L’annonce de l’arrivée de Noa Pozzi, ancien candidat tête de liste du parti d’extrême droite "Chez Nous", a provoqué un tollé sur l’échiquier politique francophone, y compris au sein du MR lui-même. La gauche, en particulier, a vivement réagi. Paul Magnette, président du PS, a critiqué sur "X" ce qu’il considère comme une dérive inquiétante : "Après les multiples sorties xénophobes et homophobes assumées au @MR_officiel.

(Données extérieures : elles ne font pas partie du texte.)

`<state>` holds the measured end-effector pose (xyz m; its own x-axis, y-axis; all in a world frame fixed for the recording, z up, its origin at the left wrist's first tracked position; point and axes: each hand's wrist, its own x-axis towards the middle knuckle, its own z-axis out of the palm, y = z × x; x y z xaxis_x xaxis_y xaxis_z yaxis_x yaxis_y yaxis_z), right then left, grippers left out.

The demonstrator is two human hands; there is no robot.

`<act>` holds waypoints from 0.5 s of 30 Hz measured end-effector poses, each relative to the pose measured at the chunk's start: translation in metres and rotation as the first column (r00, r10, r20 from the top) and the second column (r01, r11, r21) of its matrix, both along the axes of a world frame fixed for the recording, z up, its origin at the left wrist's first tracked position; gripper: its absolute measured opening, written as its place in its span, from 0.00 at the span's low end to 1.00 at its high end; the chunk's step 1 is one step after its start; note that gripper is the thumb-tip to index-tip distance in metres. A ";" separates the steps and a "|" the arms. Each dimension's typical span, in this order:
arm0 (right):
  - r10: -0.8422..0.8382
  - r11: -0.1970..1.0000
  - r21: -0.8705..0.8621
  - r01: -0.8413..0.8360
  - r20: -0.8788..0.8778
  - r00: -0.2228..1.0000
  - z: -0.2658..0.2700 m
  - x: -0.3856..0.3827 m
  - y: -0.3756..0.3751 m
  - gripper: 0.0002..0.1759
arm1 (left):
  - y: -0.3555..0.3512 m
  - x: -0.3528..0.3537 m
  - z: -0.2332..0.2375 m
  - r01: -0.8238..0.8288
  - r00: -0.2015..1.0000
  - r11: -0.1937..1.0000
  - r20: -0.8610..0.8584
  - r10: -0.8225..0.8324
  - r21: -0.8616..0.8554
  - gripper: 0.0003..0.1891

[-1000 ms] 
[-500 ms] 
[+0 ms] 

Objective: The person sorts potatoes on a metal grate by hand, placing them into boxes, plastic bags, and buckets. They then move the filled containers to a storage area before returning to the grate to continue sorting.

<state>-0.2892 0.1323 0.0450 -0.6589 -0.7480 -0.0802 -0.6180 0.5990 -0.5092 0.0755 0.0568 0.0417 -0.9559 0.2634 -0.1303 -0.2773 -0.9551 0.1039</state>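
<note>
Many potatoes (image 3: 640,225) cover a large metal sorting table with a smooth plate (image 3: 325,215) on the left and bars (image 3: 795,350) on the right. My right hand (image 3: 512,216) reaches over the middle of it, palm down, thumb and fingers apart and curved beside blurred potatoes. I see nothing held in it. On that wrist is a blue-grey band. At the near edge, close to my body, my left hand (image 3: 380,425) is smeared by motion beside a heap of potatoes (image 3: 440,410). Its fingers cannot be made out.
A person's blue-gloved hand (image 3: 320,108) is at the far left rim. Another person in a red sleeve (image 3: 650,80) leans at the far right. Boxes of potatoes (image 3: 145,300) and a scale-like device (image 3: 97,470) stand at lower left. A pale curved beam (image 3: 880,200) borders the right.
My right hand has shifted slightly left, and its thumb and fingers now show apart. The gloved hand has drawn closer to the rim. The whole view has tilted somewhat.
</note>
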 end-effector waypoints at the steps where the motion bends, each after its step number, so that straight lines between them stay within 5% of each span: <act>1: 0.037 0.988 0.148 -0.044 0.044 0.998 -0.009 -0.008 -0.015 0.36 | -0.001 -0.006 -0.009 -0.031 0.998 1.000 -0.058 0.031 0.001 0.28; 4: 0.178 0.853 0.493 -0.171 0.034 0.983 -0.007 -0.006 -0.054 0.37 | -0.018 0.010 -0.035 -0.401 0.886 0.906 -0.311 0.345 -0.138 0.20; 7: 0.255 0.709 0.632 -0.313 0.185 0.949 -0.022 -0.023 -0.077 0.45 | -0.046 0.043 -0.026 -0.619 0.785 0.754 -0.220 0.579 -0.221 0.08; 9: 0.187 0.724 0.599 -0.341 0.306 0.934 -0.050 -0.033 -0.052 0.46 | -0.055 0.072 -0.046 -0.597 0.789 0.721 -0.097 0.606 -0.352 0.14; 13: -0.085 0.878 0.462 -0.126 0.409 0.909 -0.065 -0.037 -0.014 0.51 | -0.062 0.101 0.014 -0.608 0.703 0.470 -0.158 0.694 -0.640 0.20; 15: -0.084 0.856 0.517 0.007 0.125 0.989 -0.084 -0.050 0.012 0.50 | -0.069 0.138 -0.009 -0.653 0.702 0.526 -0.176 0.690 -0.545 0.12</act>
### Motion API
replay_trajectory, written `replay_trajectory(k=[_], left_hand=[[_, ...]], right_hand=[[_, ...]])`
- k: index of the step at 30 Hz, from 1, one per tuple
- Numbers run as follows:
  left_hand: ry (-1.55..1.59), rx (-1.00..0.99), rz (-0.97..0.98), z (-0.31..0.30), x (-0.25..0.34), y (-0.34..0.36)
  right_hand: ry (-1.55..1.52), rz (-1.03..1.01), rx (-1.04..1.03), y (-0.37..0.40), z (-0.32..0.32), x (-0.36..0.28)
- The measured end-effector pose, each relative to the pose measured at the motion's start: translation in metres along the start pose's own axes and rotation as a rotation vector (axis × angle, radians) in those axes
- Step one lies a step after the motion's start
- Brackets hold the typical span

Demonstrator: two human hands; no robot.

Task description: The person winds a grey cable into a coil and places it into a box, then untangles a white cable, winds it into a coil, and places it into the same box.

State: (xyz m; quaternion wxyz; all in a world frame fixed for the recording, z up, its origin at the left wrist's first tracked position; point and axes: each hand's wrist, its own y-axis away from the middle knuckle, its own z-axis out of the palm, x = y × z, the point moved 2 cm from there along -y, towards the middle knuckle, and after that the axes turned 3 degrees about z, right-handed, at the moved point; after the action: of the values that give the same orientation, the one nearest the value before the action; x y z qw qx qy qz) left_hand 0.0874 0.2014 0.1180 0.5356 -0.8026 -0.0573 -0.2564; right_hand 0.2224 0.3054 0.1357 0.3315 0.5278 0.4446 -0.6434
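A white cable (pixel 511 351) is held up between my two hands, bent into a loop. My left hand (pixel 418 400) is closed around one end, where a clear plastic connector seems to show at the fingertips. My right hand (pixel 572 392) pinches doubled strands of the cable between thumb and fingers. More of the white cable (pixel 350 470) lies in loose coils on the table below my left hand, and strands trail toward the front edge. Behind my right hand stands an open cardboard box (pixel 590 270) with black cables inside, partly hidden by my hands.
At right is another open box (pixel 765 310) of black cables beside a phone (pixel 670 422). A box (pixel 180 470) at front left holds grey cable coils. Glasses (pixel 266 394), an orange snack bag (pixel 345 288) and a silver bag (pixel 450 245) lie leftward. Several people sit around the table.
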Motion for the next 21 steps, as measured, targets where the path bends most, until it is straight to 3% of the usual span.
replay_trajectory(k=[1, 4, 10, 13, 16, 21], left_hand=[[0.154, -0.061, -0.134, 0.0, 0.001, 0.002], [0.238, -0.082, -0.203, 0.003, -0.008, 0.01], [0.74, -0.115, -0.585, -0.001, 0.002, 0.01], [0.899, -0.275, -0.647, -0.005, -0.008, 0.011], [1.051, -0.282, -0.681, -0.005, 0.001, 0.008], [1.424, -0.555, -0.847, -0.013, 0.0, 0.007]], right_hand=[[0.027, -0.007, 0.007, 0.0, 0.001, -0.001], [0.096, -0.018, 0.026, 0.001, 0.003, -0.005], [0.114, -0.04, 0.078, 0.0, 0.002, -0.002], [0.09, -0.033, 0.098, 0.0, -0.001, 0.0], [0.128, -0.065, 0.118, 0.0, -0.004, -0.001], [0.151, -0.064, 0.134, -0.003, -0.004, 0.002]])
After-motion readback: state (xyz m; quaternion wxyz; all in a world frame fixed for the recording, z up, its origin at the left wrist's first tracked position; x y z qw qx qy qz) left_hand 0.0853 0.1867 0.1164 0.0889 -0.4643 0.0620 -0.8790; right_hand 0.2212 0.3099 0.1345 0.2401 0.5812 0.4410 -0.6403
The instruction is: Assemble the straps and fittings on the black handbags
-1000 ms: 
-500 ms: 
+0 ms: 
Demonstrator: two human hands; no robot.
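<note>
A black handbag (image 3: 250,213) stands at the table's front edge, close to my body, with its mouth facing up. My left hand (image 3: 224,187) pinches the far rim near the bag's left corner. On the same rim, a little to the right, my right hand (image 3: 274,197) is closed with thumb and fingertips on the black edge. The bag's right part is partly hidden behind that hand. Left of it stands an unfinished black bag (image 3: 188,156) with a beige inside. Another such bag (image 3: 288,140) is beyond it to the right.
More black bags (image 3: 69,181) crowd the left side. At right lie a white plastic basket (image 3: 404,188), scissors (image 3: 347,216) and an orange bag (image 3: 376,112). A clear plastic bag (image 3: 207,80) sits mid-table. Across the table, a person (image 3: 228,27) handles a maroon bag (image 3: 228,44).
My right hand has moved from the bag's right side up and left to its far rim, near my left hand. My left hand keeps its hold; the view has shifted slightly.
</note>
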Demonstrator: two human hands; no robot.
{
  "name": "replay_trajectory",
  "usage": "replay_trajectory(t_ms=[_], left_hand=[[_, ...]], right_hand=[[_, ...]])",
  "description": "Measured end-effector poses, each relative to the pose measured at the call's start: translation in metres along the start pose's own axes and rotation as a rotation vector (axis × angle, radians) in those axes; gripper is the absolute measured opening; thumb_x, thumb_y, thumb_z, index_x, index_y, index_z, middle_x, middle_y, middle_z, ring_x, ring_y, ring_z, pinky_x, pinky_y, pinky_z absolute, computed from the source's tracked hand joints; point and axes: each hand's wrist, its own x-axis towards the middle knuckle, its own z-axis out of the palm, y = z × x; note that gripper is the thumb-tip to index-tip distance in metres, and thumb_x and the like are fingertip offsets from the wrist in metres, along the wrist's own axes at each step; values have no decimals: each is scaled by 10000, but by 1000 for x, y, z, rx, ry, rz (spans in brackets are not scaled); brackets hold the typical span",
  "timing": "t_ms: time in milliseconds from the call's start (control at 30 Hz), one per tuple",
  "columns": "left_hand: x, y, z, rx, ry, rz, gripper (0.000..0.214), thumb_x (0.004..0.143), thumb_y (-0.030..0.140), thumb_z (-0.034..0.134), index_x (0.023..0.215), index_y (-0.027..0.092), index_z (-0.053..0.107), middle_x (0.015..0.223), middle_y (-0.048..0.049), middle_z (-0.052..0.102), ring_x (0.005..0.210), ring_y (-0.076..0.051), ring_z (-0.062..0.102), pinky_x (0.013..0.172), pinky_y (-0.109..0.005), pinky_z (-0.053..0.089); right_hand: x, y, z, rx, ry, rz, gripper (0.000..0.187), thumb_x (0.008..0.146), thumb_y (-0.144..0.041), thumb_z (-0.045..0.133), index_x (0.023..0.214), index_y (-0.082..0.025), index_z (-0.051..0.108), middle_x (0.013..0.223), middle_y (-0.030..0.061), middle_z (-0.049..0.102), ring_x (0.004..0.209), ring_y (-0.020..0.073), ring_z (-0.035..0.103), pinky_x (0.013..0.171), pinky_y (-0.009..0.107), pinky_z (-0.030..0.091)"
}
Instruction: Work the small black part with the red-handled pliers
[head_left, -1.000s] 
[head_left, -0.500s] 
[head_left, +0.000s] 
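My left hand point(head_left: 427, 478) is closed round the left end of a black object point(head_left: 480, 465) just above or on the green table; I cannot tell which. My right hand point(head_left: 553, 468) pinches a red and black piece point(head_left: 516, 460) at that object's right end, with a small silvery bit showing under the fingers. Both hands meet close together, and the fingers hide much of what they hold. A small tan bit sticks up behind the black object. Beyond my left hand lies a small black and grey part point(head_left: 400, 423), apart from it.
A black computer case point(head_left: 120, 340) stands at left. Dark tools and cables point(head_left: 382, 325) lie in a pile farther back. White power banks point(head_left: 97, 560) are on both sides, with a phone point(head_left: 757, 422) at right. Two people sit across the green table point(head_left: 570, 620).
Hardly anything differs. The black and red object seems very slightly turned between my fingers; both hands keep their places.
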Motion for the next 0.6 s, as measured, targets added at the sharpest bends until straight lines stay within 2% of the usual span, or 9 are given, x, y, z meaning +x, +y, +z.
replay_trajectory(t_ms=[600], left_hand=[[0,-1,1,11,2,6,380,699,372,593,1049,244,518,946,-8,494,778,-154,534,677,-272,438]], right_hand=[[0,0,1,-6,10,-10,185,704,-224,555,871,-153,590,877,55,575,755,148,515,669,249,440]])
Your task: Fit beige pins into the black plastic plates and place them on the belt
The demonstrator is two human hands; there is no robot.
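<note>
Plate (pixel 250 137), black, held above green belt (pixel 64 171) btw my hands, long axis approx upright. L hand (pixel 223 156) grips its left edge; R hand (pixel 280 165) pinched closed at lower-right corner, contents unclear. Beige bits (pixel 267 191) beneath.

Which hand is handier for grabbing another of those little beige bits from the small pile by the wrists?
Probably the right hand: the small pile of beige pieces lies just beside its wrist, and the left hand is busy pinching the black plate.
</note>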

Chaque démocrate doit aujourd’hui se lever contre cet effacement de la différence avec l’extrême droite."
Mais cette intégration remet-elle en question la nature démocratique du Mouvement Réformateur ? Invité sur Bel RTL, le politologue Benjamin Biard, spécialiste des partis d’extrême droite, a analysé la situation.
Qu’est-ce qu’un parti d’extrême droite ?
Selon Benjamin Biard, un parti d’extrême droite ne se définit pas seulement par son positionnement sur l’échiquier politique, mais par une idéologie spécifique reposant sur trois critères fondamentaux :
- Une conception inégalitaire de la société, mettant en avant des différences ethniques, religieuses ou civilisationnelles.
- Un projet nationaliste, structuré autour d’une identité exclusive.
- Une remise en cause de la démocratie, soit par l’usage de moyens violents, soit par l’érosion des droits humains, de l’indépendance des médias ou de l’équilibre des pouvoirs.
Une droitisation du MR ?
Pour Benjamin Biard, le MR ne correspond pas à cette définition : "Le Mouvement Réformateur reste un parti tout à fait démocratique, même s’il a accueilli d’anciens membres issus de l’extrême droite. Ce ne sont pas des personnes qui aujourd'hui ont un statut particulier au mouvement réformateur au-delà du statut de membre. Toujours est-il que ça prête le flanc à la critique mais aussi à la visibilité du président du parti pendant cette période."
Si le MR n’est pas un parti d’extrême droite, certains signes "permettent de dire qu'il y aurait une droitisation" sous la présidence de Georges-Louis Bouchez. Pour commencer, "le fait qu'il assume davantage son flanc conservateur". Benjamin Biard cite ensuite plusieurs exemples, comme la rupture de "certaines dispositions du cordon sanitaire", notamment par des débats avec des figures de l’extrême droite comme Tom Van Grieken (Vlaams Belang), ou encore le partage sur les réseaux sociaux de publications émanant de représentants de l’extrême droite.
Cependant, ces éléments ne suffisent pas, selon l’expert, à classer le MR parmi les partis d’extrême droite : "L’extrême droite, ce n’est pas simplement une droite plus à droite qu’une autre. C’est une idéologie qui met sous tension la démocratie."
Les programmes économiques des partis d’extrême droite tendent... vers la gauche
Benjamin Biard a également abordé les particularités économiques des formations d’extrême droite, qui ne constituent pas un critère central pour les définir. Ces partis adoptent des postures variées destinées à élargir leur base électorale. Une tendance en Europe avec des partis qui "se dotent d'accents sociaux". "Vouloir réduire l'âge de départ à la retraite, c'est un élément classique qu'on retrouve chez certains partis d'extrême droite", affirme le politologue.
Mais donc dans un programme socio-économique d'extrême droite, est-ce qu'on dépense ou on économise plutôt traditionnellement dans la sphère publique ? "C'est très variable". Un exemple en Flandre est le Vlaams Belang, qui combine des propositions libérales avec des accents sociaux, comme "la réduction de la TVA sur les produits énergétiques, une mesure défendue bien avant la crise inflationniste liée à la guerre en Ukraine".